A Visit to Both Sides of the Revolution

February 28, 2009 in Europe, France, Travelogue

Our last two days in Paris; we’ve walked an inch off of our combined heights. Who knew there were so many stairs in this city?! We hopped a train for the outskirts and a visit to the legendary Palace of Versailles, home to the kings of France, famous for it’s sacking during the French Revolution and as the location of the signing of the treaty of Versailles after WW1. Needless to say, it is an imposing edifice. The kids were impressed by the double layer of golden gates surrounding the courtyard and entrance to the castle. I was impressed by the stones worn smooth by the feet of untold millions of people, ghosts from the books and stories handed down through history.

The apartments of the kings and queens, the hall of mirrors, the manicured gardens all defy description in their opulence and grandeur. It is easy to imagine why the common people were irritated by the chasm of wealth that separated them from their rulers. It is also easy to imagine the fear of the queen as the crowds surged against the iron gates and she escaped through the secret door in her bedroom to hide in the passages behind the walls. As Americans we noted the room where Benjamin Franklin paid his state visit to the King of France and stood long before the painting in the Hall of Battles depicting Lafayette standing next to George Washington during the American Revolution. We ate a quiet lunch in the stone courtyard, soaking up the midday sun before turning our backs on the amazing palace and heading back to the city.
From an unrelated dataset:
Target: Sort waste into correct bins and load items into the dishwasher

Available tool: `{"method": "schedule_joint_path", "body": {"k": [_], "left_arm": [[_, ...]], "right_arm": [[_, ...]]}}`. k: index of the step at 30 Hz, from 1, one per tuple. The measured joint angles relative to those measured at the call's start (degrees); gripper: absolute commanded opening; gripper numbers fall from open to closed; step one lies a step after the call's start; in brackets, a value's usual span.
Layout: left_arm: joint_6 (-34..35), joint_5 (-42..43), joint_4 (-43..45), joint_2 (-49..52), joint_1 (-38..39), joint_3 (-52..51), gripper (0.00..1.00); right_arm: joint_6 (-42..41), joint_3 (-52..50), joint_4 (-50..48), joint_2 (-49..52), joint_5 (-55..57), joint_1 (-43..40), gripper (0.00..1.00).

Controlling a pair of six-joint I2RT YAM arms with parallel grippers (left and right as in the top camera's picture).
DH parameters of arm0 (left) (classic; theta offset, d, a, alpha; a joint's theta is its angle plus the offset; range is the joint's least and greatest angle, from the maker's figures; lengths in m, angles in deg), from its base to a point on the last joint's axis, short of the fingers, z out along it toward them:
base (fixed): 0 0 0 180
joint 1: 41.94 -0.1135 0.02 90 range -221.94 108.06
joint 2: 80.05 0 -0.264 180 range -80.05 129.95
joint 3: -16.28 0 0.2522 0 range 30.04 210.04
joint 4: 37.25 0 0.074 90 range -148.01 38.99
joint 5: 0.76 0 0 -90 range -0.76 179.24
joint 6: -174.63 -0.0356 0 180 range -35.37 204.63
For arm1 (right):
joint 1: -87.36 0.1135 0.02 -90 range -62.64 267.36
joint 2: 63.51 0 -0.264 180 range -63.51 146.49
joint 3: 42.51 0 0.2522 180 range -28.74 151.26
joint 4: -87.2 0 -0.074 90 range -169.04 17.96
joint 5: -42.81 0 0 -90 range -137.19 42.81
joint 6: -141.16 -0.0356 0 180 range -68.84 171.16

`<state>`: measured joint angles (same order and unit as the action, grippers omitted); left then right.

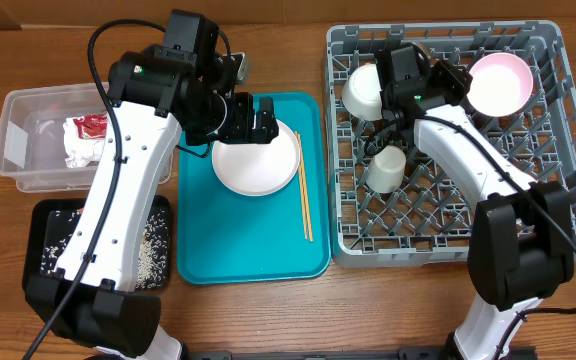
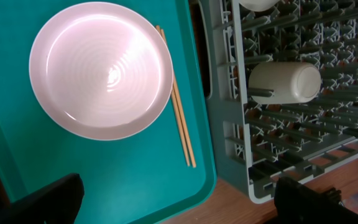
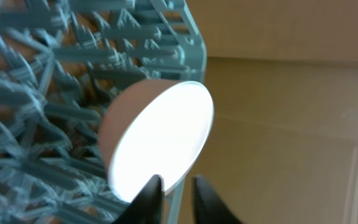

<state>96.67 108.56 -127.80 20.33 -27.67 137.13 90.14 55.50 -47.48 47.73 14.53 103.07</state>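
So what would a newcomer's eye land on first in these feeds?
Probably the big grey dish rack on the right, with a pink dish near its far right corner and the right gripper close at that dish's rim. Next, the teal tray in the middle, holding a round plate and chopsticks, with the open left gripper above the plate.

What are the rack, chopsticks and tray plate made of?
Rack: moulded grey plastic, matte lattice with pegs.
Chopsticks: likely wood or bamboo, tan and dull.
Plate: glossy off-white with glare rings. Ceramic or melamine, can't tell.
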Motion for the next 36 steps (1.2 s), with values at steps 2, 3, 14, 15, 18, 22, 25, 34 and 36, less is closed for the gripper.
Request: {"method": "schedule_joint_path", "body": {"k": [2, 3, 14, 15, 18, 22, 25, 34, 36], "left_arm": [[0.0, 0.0, 0.0, 0.0, 0.0, 0.0, 1.0], [0.0, 0.0, 0.0, 0.0, 0.0, 0.0, 1.0], [0.0, 0.0, 0.0, 0.0, 0.0, 0.0, 1.0], [0.0, 0.0, 0.0, 0.0, 0.0, 0.0, 1.0], [0.0, 0.0, 0.0, 0.0, 0.0, 0.0, 1.0], [0.0, 0.0, 0.0, 0.0, 0.0, 0.0, 1.0], [0.0, 0.0, 0.0, 0.0, 0.0, 0.0, 1.0], [0.0, 0.0, 0.0, 0.0, 0.0, 0.0, 1.0], [0.0, 0.0, 0.0, 0.0, 0.0, 0.0, 1.0]], "right_arm": [[-3.4, 0.0, 1.4, -0.5, -2.7, -0.2, 0.24], [-4.9, 0.0, 2.2, -1.0, -4.6, -0.4, 0.26], [-30.8, 0.3, 2.8, -17.8, -38.9, -17.2, 0.63], [-33.2, 0.4, 3.4, -18.7, -41.8, -19.5, 0.63], [-38.7, 0.5, 4.5, -19.5, -48.1, -25.7, 0.58], [-41.6, 0.5, 1.8, -16.6, -58.8, -32.7, 0.57], [-41.7, 0.6, -0.9, -11.2, -64.7, -34.6, 0.56], [-40.8, 0.6, -6.9, -4.8, -67.1, -34.8, 0.49], [-40.6, 0.6, -7.4, -4.7, -66.3, -34.8, 0.47]]}}
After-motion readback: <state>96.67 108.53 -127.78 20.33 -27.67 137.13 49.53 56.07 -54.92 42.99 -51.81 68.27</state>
There are 284 steps up a narrow spiral staircase, cut from stone, to the top of L’Arc de Triomphe… and 284 back down as well. The monument is at the center of an enormous traffic circle called the Charles de Gaul Star and much of the center of Paris can be seen from the top. It is certainly home to the very best view in town of the Eiffel Tower.
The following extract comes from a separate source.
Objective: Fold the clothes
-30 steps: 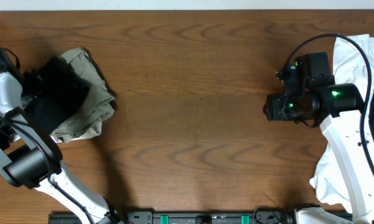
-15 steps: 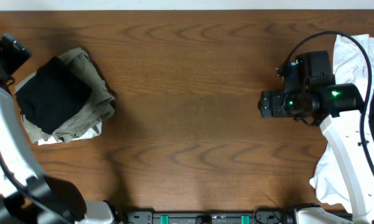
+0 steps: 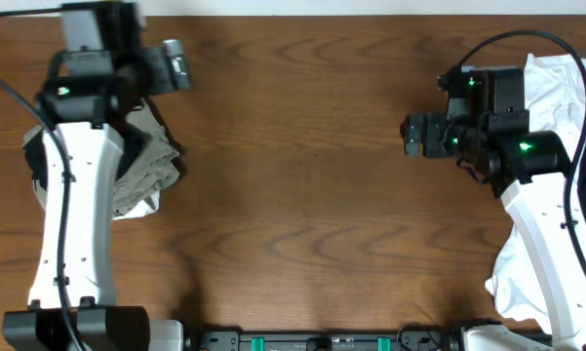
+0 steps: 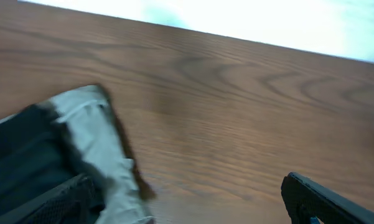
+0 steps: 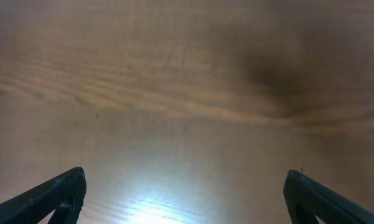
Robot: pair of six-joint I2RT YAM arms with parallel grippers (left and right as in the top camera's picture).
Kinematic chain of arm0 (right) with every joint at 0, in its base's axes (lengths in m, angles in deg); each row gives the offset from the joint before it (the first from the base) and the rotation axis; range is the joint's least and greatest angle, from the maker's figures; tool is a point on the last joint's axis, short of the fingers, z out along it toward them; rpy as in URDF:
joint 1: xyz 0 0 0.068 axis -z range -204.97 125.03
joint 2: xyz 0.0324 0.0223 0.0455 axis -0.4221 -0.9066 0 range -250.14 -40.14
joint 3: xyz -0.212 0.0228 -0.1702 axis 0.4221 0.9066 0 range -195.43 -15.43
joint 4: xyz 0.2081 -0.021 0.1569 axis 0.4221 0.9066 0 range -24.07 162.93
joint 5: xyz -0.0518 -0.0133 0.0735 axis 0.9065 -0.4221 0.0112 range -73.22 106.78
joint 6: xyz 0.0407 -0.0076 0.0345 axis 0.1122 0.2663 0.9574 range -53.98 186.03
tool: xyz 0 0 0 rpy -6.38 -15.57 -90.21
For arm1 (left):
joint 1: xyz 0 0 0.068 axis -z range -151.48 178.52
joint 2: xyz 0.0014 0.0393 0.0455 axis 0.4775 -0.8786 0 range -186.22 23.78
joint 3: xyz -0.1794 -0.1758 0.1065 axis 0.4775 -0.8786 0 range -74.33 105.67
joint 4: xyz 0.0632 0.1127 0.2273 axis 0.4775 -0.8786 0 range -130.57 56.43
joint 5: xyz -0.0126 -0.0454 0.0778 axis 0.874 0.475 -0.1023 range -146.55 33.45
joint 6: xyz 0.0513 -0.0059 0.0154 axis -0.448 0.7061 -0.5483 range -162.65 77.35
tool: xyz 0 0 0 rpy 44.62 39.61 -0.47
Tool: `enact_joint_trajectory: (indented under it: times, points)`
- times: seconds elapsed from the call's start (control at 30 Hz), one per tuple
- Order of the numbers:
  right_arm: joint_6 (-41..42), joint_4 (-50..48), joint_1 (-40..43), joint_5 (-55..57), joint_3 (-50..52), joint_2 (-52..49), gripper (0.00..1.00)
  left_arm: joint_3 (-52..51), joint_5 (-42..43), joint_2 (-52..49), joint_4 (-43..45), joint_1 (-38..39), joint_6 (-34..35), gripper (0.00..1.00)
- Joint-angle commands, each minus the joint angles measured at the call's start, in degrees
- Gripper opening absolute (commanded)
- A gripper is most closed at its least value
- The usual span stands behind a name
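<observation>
Two tools (image 4: 185,204) (image 5: 185,194) spread wide, clothes (image 3: 148,168) piled left

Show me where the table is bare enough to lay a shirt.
The table is bare across its middle, from the folded pile at left to the white clothes at right. Both ends are crowded with fabric.
</observation>
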Motion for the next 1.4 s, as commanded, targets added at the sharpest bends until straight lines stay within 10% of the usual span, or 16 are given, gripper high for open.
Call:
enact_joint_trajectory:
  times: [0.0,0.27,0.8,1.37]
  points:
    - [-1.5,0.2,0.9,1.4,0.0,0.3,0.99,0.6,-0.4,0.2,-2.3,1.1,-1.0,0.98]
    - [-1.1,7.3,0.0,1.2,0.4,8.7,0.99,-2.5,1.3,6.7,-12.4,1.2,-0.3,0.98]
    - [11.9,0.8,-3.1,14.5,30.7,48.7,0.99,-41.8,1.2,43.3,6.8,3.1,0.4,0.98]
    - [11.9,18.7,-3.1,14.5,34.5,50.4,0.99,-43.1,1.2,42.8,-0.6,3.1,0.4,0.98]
Our last day in the city was spent burning up what was left of our museum pass: Notre Dame Cathedral, The Archeological Crypt, the Conciergerie, and one more trip to the LOuvre. Notre Dame is the church where Napoleon the First was crowned. It is the place that the reputation of Joan of Arc was restored and she was declared “back in the church” (I’m not sure what that meant for her soul, since they’d already burned her for heresy and witchcraft… does an angel knock on the door of hell in that case and say, “I’m sorry, we made a mistake, I think you have one of ours down here, can we have her back?”) It is the church of the story of the mythical Hunchback by Hugo that Disney butchered. It is very plain compared to so many we’ve seen, but it’s colored glass windows in every chapel are decoration enough.

The Archeological Crypt near Notre Dame is not well marked, but the contents are fascinating. Buried below the square in front of the cathedral are layers and layers of Parisian history, from pre-Roman times onward. Sometimes it is easy to think that what we see is all that there is and that the amazing historical sites we’ve visited constitute all of what’s left of previous times. Then, someone digs and all of a sudden we’re standing on viewing platforms peering into basements that housed peoples veggies and wine in the middle ages and at ramparts walked by Roman soldiers before that and at stair cases and little tunnels cut into walls that were walked by people long dead and gone, but on whose shoulders we now stand. It makes me feel small. The Conciergerie did not even appear in our guide book. We found it in the list of museums on our pass and wouldn’t have missed it for the world. It is the infamous palace turned prison during the French Revolution where the Revolutionary Tribunal sat and sentenced over 2700 people to death in three short years. It is the prison that housed the accused, in horrendously over crowded and unhealthy conditions, until they came before the Tribunal. It is the place where the condemned ate their last meal and spent their last night before having their heads shaved, their personal effects stolen and being loaded like turnips into a wooden cart to be carried off to the guillotine. The most famous prisoner in residence was Marie Antoinette. She spent her last 76 days there before being publicly beheaded. This was the first place that the boys finally began to gain an understanding of the Revolution, why it happened and what it was like for the people of France during the Reign of Terror. Having visited Versailles the day before, the contrast was fresh in their minds. Needless to say, there were lots of “Why?” type questions… some of which are simply without an answer.

With only hours left on our museum passes we decided to finish where we started the week: at the LOuvre. We ate another leisurely lunch below the impressive glass pyramid and explored the state apartments of Napoleon the Third, built only about 160 years ago… during the lifetime of my great grandparents. Their grandeur rivals that of Versailles.

This morning finds us on a “bullet train,” as Ezra calls the fast trains that we’ve not been allowed to ride with our bikes, heading north and east toward Stuttgart, Germany. The children are excited beyond all that is reasonable. They did not discover until this morning where we are going: to stay the long weekend with friends we made in June on our first trip through this part of the world. When we left last time there was much crying. The children did not expect to see these friends again. This morning there was hopping and screeching and laughing at the promise of another weekend of fabulous fun. What they don’t know is that this is just the tip of the iceberg… the next month will hold a series of visits with the dearest of the friends we’ve made this past year, scattered across Germany and the Czech. We can’t think of a better way to end our year.